◆ **Your assignment**: Copy out the listing below so that each line matches exactly.

◆ **Collected data**:

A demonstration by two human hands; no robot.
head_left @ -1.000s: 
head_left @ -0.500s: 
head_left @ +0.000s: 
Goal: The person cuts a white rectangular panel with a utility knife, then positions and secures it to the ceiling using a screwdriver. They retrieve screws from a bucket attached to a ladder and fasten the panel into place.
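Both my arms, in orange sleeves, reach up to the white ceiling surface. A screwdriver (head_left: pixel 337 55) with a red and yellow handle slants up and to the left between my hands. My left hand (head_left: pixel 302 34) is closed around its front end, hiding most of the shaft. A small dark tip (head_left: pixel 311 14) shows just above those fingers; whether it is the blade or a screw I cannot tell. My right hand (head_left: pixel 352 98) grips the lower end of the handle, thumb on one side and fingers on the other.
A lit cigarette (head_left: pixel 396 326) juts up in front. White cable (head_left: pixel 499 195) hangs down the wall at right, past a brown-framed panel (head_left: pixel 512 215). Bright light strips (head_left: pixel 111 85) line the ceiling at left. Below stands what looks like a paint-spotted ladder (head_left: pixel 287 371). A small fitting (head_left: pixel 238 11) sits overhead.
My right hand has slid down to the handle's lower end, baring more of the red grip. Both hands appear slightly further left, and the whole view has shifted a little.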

◆ **Response to this exercise**:
A demonstration by two human hands; no robot.
head_left @ -1.000s: 
head_left @ -0.500s: 
head_left @ +0.000s: 
Goal: The person cuts a white rectangular panel with a utility knife, then positions and secures it to the ceiling using a screwdriver. They retrieve screws from a bucket attached to a ladder and fasten the panel into place.
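Both my arms, in orange sleeves, reach up to the white ceiling surface. A screwdriver (head_left: pixel 337 55) with a red and yellow handle slants up and to the left between my hands. My left hand (head_left: pixel 302 34) is closed around its front end, hiding most of the shaft. A small dark tip (head_left: pixel 311 14) shows just above those fingers; whether it is the blade or a screw I cannot tell. My right hand (head_left: pixel 352 98) grips the lower end of the handle, thumb on one side and fingers on the other.
A lit cigarette (head_left: pixel 396 326) juts up in front. White cable (head_left: pixel 499 195) hangs down the wall at right, past a brown-framed panel (head_left: pixel 512 215). Bright light strips (head_left: pixel 111 85) line the ceiling at left. Below stands what looks like a paint-spotted ladder (head_left: pixel 287 371). A small fitting (head_left: pixel 238 11) sits overhead.
My right hand has slid down to the handle's lower end, baring more of the red grip. Both hands appear slightly further left, and the whole view has shifted a little.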

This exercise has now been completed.